WBC welterweight champion Victor Ortiz is a heavy underdog Saturday against the far more experienced Floyd Mayweather at the MGM Grand. (AP)

LAS VEGAS -- When Victor Ortiz visited the Sports Illustrated offices in June, shortly after word of his Sept. 17 fight with Floyd Mayweather had spread but before the official press conference announcing the bout, the 24-year-old was at the outset of a three-month promotional journey unlike anything he'd ever been involved with.

"They give me limo service now," Ortiz remarked when asked about the biggest change in his life since becoming a world champion in April. "It's kind of weird. It's kind of disturbing actually, because I'm not like that. I'm a small-town kid."

The evidence of Ortiz's youth was manifest throughout his hour-long visit. Until then, I'd never heard a fighter compare himself to a Pixar character. ("I'm like Dory from Finding Nemo," he said when asked whether Mayweather's trash talk affected him. "I forget things in like two seconds.") He was prone to extemporaneous and rambling answers, an area he's improved greatly on since June.
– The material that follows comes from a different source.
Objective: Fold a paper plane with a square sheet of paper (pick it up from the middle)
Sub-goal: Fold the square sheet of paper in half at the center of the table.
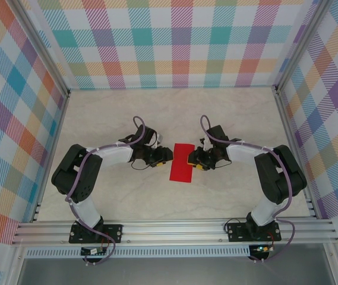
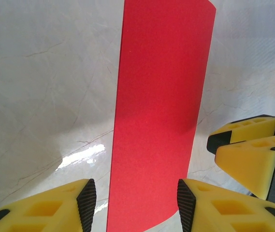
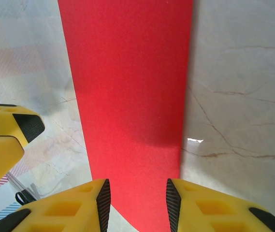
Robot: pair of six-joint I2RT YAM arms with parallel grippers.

Where most seasoned pro athletes guard their emotions like Fort Knox -- particularly in the hyper-masculine realm of prizefighting -- Ortiz fought tears unsuccessfully in a room full of SI staffers when recalling leaving his brother Temo behind in Kansas when the opportunity to train in Oxnard, Calif., presented itself.
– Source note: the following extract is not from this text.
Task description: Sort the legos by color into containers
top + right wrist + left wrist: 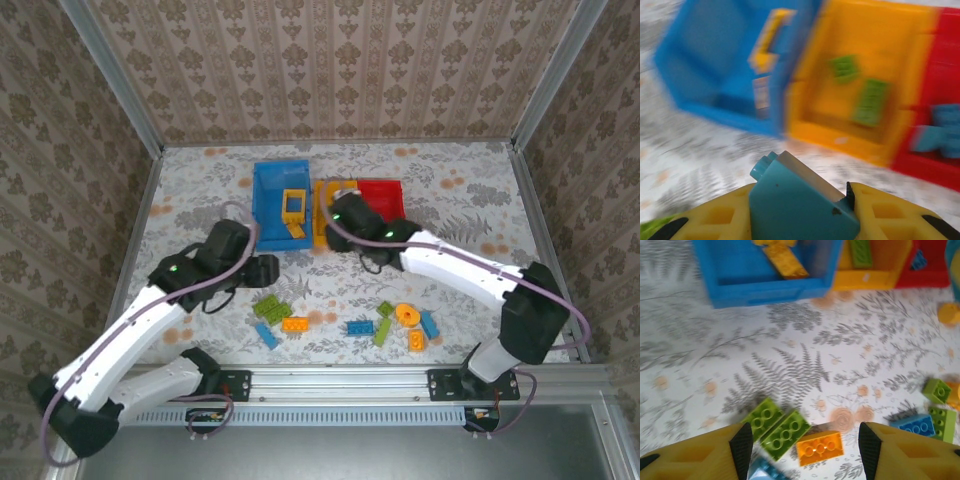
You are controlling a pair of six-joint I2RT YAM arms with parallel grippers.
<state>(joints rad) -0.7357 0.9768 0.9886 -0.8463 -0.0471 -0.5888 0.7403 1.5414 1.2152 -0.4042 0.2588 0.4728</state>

The promoters and the media (guilty!) have focused on the positive side of Ortiz's youth, saying it's been nearly a decade since Mayweather fought a young lion.

Yes, Floyd is going to see something he hasn't seen in a while -- but that's a far more preferable obstacle than something you've never seen before.

Ortiz has never been in with a fighter of Mayweather's caliber. Not even close. There's young and there's green, and the prevailing suspicion among the press as the stark reality of fight night approaches is Ortiz falls dangerously close toward the latter.

Certainly time is a factor worth discussing here. Mayweather is 34 years old, an age by which boxing historian Bert Sugar notes many of history's all-time great welterweights had already retired -- citing Barney Ross and Jimmy McLarnin (29), Tony DeMarco (30), Kid Gavilan and Wilfred Benitez (32), Henry Armstrong (33), and Mickey Walker and Carmen Basilio (34).

But those ring legends fought several times a year, sometimes as often as every few weeks. Mayweather, a defensive technician who's never been in an all-out war, has fought 24 rounds since stopping Ricky Hatton in 2007. "My fights are like the Super Bowl," he told me prior to his 2009 fight with Juan Manuel Marquez. "They only come once a year, at most."

Mayweather is no longer a young man, but he doesn't have a fraction of the mileage of a Benitez or a Basilio or an Armstrong, who fought an incredible 17 times in a 10-month span in 1937-38 to become the first and only fighter to hold titles in three different weight classes at the same time. Unless Mayweather turns into an old man overnight, which is highly unlikely after looking so impressive throughout training, the combination of Floyd's extraordinary skill and experience will be a painful learning experience for the champion.

You could serve Ortiz in theory on Saturday night, but it's far more likely to work against him.